Lock-free

I had been reading of lock-free data sharing between threads and have my OpenGL render, state control (game loop), animation, and physics threads designed to share data with lock-free ring buffers.? I just came across Valve’s GDC2007 presentation at http://www.valvesoftware.com/publications/2007/GDC2007_SourceMulticore.pdf which stresses that they are using lock-free for nearly everything, and that convinced me even more that it’s a worthy goal.

I’m using SDL to give me a full-screen OpenGL setup (by the way, when will I be able to start an OpenGL 3.0 context with SDL?), for getting timing with SDL_GetTicks(), input handling with SDL_PollEvent(), and SDL_Wait() to make a thread that finishes its loop iteration much faster than a frame to yield processing time to say physics or whatever.? I’m also considering using the sound subsystem and SDL_net.

The initialization stuff doesn’t matter, but in the others, how much locking is there?? This is my main question, and the corollary is how to minimize it.? So again my concern is with input event polling (and I’ll be using a multi-touch touchscreen as input), the wait function, and potentially sound and net.

One significant overhead of locks I’ve been reading about is that they cause a context switch and cost about 4000 cycles on an x86 system (which I assume isn’t just latency and is actually using the CPU so other threads can’t work on the core at that time–correct me if I’m worng), and so I’d want to avoid stuff that would cause a lock more often than once every couple of frames (and only polling input every x frames is unacceptable as a responsive interface is important in my application).? The only explicit blocking I’m doing is vsync (forced in the graphics driver).

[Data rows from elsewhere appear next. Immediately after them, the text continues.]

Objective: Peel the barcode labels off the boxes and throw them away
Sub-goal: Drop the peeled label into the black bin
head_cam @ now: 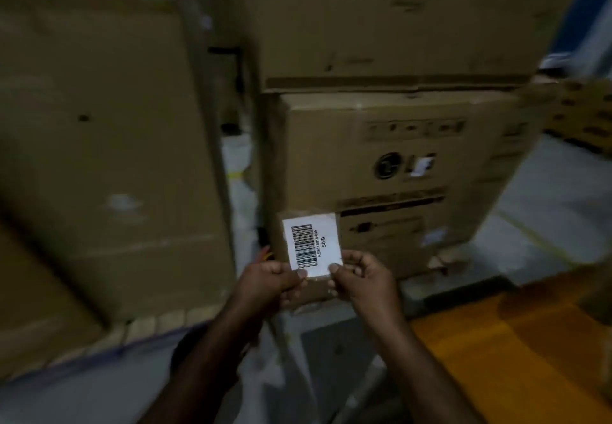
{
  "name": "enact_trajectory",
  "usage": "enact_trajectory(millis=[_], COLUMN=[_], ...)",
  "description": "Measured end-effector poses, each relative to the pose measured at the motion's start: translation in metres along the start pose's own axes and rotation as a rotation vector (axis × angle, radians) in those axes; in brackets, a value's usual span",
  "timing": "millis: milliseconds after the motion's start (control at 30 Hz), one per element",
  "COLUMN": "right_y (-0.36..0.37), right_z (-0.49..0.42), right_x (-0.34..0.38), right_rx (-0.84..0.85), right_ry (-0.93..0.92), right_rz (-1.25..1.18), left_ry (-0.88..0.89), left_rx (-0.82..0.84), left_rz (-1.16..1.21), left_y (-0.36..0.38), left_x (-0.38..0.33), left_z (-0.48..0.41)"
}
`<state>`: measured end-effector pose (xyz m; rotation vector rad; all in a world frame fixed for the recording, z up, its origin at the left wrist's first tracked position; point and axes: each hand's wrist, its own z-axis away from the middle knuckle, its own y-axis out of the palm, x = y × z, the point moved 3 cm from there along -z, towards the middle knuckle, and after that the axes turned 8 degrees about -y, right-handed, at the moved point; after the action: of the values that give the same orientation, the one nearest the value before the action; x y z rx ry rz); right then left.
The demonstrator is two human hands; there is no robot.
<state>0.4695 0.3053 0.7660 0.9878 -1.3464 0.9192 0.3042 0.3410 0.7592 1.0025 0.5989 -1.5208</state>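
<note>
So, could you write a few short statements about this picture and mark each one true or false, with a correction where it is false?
1. The left hand and the right hand both pinch the lower edge of the white rectangular barcode label. True.
2. The bars on the label are printed in red. False: they are black.
3. The large brown cardboard box behind the label bears a round dark logo. True.
4. The label is stuck flat on the front of that box. False: the hands hold it up in front of the box, with a piece of brown cardboard behind it.
5. A small white sticker sits to the right of the logo. True.
</note>
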Motion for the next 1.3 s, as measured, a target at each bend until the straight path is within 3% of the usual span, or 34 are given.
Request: enact_trajectory(millis=[133,300,667,833,967,1200,1300], right_y=[0.080,0.182,0.383,0.431,0.444,0.454,0.456], right_z=[0.039,0.102,0.167,0.171,0.154,0.075,0.035], right_x=[-0.045,-0.084,-0.146,-0.179,-0.210,-0.297,-0.346], right_rx=[0.266,0.540,0.911,0.863,0.788,0.602,0.580], right_ry=[0.115,0.220,0.165,0.269,0.310,0.400,0.448], right_rz=[-0.018,0.075,0.395,0.421,0.478,0.593,0.658], left_ry=[-0.032,-0.086,-0.128,-0.240,-0.332,-0.524,-0.628], left_rx=[-0.303,-0.674,-0.965,-0.990,-1.010,-0.883,-0.796], left_rz=[0.212,0.288,0.441,0.345,0.127,-0.412,-0.532], left_y=[-0.072,-0.166,-0.354,-0.413,-0.436,-0.465,-0.477], left_x=[0.053,0.111,0.179,0.207,0.209,0.204,0.211], left_z=[0.061,0.127,0.194,0.175,0.130,0.008,-0.046])
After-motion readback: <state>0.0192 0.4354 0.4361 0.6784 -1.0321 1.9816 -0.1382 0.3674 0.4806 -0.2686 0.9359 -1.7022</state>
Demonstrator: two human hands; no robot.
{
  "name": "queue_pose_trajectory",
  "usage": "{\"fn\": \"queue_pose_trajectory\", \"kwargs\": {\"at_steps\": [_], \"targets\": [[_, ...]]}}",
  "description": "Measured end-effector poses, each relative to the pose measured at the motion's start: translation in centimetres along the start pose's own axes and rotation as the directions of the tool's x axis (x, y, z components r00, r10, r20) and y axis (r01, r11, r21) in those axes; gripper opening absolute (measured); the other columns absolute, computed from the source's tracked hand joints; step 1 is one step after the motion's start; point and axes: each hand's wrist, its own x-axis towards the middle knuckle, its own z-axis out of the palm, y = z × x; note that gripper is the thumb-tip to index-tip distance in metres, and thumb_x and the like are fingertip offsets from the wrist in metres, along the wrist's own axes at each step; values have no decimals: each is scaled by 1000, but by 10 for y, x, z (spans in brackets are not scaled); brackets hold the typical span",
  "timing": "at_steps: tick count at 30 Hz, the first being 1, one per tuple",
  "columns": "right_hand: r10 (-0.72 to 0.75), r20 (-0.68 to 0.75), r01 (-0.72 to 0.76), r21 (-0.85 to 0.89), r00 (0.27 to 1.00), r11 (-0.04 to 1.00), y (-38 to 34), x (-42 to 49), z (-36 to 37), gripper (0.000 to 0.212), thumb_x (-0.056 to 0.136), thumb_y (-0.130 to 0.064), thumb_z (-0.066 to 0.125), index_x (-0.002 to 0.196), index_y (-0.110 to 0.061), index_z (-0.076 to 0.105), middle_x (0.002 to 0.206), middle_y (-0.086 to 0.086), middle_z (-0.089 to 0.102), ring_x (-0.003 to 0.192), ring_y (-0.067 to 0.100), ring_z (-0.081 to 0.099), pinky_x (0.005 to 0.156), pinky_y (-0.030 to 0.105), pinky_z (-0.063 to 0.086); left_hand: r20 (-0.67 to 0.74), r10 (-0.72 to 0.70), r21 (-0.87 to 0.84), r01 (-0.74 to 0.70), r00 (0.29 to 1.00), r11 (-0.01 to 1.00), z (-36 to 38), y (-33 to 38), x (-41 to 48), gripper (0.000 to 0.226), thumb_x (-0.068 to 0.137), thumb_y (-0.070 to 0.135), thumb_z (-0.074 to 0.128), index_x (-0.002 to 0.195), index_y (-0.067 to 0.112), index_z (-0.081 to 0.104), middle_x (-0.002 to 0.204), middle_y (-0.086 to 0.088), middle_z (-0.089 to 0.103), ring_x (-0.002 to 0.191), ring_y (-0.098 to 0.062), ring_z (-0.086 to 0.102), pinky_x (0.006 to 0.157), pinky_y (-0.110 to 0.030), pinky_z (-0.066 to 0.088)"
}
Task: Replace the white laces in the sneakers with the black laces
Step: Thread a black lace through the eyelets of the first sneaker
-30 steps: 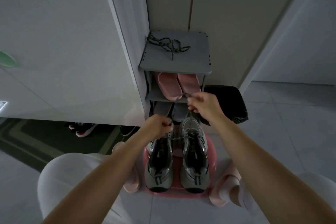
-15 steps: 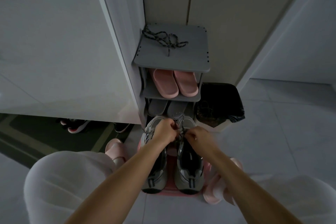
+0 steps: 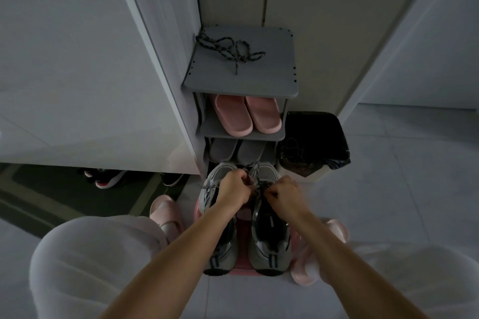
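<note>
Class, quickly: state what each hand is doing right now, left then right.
Left hand: closed, pinching a lace at the right sneaker.
Right hand: closed, also pinching lace.

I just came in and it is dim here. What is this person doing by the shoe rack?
A person works on a pair of grey sneakers. The left hand and the right hand both pinch a lace near the shoes' front. A dark lace lies loose on top of the shoe rack.
</note>
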Motion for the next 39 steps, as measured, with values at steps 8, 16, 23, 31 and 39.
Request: {"fn": "queue_pose_trajectory", "kwargs": {"at_steps": [8,16,23,31,39], "targets": [[33,14,-33,-4,999,999,-6,0,-2,22,89,-27,55,100,-20,72,111,8,49,105,26,52,91,33,45,-46,-24,63,27,999,998,2,5,-3,7,78,19,70,82,16,66,84,-4,71,81,-20,66,64,-23,44],[55,28,-55,-23,998,998,-8,2,-2,24,90,-25,53,104,-20,72,115,10,49,110,28,51,92,33,44,-85,-35,80,42,996,996,3,7,-7,6,78,19,69,82,17,65,84,-3,70,81,-20,66,65,-25,45],[80,55,-81,11,995,997,-6,8,-1,22,84,-25,56,95,-25,75,107,11,64,95,27,62,82,31,50,16,-64,38,64,998,997,-1,2,-1,13,77,21,73,71,17,62,76,-5,66,75,-22,63,68,-29,50],[91,101,-104,128,991,986,-7,9,-6,21,83,-18,61,97,-23,76,97,7,71,89,23,66,74,25,48,-11,-30,90,31,999,995,1,1,-2,12,79,20,69,83,9,66,79,-6,69,76,-23,66,65,-28,48],[113,138,-135,161,984,978,-10,9,-5,22,83,-18,60,96,-23,76,98,8,72,89,24,67,78,29,51,37,0,174,-6,999,985,3,5,-4,16,77,20,71,89,11,66,91,-7,69,87,-22,65,68,-26,44]]}}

I welcome even comments that don’t give a direct answer but are relevant.? Thanks in advance

One significant overhead of locks I’ve been reading about is that they
cause a context switch and cost about 4000 cycles on an x86 system
(which I assume isn’t just latency and is actually using the CPU so
other threads can’t work on the core at that time–correct me if I’m
worng), and so I’d want to avoid stuff that would cause a lock more
often than once every couple of frames (and only polling input every x
frames is unacceptable as a responsive interface is important in my
application). The only explicit blocking I’m doing is vsync (forced in
the graphics driver).

There’s a mutex on the event queue; you can minimize this by using
SDL_PeepEvents() and getting as many events per call as possible.

SDL_PollEvent() involves a call to SDL_PumpEvents() and maybe multiple
locks for each event, so it’s arguably less efficient.

The audio tends to grab a lock every X milliseconds for the duration of
your audio callback. This isn’t tied to framerate, but rather how much
audio data you buffer. This only blocks another thread if that thread is
calling SDL_LockAudio() while the audio callback is running.

I’m sure there are others, but really…you’d be hard-pressed to see any
of this show up in a CPU profile. It could always be faster, but getting
stuck on this part would really be a micro-optimization at best.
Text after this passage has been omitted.